This post is the third in a series of arguments for using relational databases instead of, say, flat files. As I mentioned previously, I'm trying to steer clear from the "normal" reasons one often hears (integrity, transactions, anomaly reduction, yadda, yadda).
In relational-speak, null is interpreted as either "the absence of any meaningful value" or simply "unknown". The distinction can be subtle at times. Apparently Codd considered four-valued logic to better delineate the meanings, but that way lies madness.
The relational null is special. For example, a Boolean data value can be True, False, or null. A numeric zero is distinct from null, as are the infinities. Empty strings are not null either. With the exception of SQL's
is identity operator, any expression containing null will evaluate to null. Null is not equal to null. Even more interesting, null is not not equal to null.
Null is the void; a black hole of nothingness.
The relational null doesn't exist in most imperative languages. The keyword "null" does pop up from time to time, but not in the context of true ternary logic. For example, the C language uses both
NULL (the end-of-string guard, and an invalid pointer address, respectively) but these are just aliases for zero. Other languages use similar terms:
Because of this, implementing null in a flat file becomes a bit of a challenge. How do you distinguish zero, the empty string, an empty list, or even False from null? Without special care, you can't. It's usually a simple matter to discern a null in a numeric or Boolean field (leave 'em blank). Things get murky for other datatypes. Leaving a string value empty might mean either an empty string or null (preferably the former). Which will it be? The inevitable "solution" is to encode a special sentinel value -- like "
***THIS IS A NULL***" or perhaps something less flamboyant -- but the developer is ever after left with the uneasy feeling that one of the infinite monkeys using the system will someday enter "
***THIS IS A NULL***" into a form, wreaking system-wide havoc.
Even if you can come up with an untypeable sentinel value, you now have to make sure that expressions involving your sentinel are evaluated according to the rules of ternary logic. If you concatenate "
Bill" with "
***THIS IS A NULL***", do you get "
Bill ***THIS IS A NULL***", "
Bill", or "
***THIS IS A NULL***" as the result? Hint, null concatenated (or added, multiplied, compared, inverted, exclusive-ored, etc.) to anything is null.
All of this begs the question: why use nulls at all? Well, if you can avoid them, more power to you. One of the goals when designing relational databases is to minimize the need for nulls.
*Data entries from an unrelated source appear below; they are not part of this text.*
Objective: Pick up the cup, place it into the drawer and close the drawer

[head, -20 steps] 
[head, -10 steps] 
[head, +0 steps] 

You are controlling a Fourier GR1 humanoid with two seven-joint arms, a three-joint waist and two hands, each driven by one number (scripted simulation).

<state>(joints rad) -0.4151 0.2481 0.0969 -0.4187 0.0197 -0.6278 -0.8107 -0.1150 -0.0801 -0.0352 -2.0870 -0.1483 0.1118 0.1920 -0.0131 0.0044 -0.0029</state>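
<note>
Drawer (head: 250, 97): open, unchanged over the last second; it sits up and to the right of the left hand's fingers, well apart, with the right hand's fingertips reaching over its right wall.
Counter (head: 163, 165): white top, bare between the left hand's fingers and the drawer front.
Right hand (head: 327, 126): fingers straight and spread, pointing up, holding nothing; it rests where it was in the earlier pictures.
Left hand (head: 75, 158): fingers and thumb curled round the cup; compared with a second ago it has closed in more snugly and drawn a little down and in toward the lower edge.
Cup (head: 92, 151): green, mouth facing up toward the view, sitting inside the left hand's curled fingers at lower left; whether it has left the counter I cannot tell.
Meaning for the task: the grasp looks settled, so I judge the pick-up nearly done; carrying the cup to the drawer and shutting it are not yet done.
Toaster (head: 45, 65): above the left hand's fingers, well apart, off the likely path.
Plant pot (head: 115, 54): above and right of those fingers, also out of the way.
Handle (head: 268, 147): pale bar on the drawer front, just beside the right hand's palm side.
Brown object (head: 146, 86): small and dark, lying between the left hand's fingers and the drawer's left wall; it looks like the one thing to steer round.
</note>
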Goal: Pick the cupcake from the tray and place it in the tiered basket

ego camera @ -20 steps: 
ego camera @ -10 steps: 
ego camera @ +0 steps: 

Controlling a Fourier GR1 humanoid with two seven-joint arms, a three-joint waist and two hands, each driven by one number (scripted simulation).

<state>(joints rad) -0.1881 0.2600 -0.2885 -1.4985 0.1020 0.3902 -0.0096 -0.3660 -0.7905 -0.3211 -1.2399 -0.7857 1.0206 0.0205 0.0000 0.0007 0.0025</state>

But sometimes you just can't avoid the damned things. Take the example of recording the gender of people (e.g. employees, customers). What could be more straightforward? Male or Female. Case closed. Except real life always injects exceptions into the perfect design. Leaving aside hermaphrodites or SNL's Pat, there will always be cases where the gender field can't be filled in: it's not known yet, government regulations forbid asking in this one instance, or it's simply irrelevant for the task at hand. Without a null possibility, records end up with random genders or default male or female. Either way the data is incorrect rather than merely incomplete.
Long story short, nulls are an indispensable tool for dealing with the vagaries of meatspace data. That they're incorporated into every relational datatype is recognition of this fuzzy state of affairs. Rolling your own just to avoid RDBMS overhead is a false economy.
- John Marabeas on 20080324.Monday:
With all you said, would it be okay to include a "notes" field (tinyblob datatype, let's say) in, say, a members table even though not every member will have a note associated with him/her? That being the case, would I assign a "NULL" value to the field so as waste a minimum amount of storage space if the field is left blank for those members with no notes? (Or should a separate table me made (called "notes") such that it will only contain information if there are notes associated with those members who have them)?
- Dave on 20080327.Thursday:
John, I wouldn't worry about space, since a text/blob or varchar column will only take up a small amount of overhead if left empty and you may not get any of that back for a NULL anyway. The separate table idea is probably the most space-efficient, although it allows an item to have multiple notes if you're not careful about the PK (but maybe that's not a problem anyway). As for allowing NULL values for your notes or comments, unless you can clearly define the difference between a NULL note and an empty note, and see that definition as useful, I'd go with NOT NULL. NULL has its place, but avoiding it should be your default option.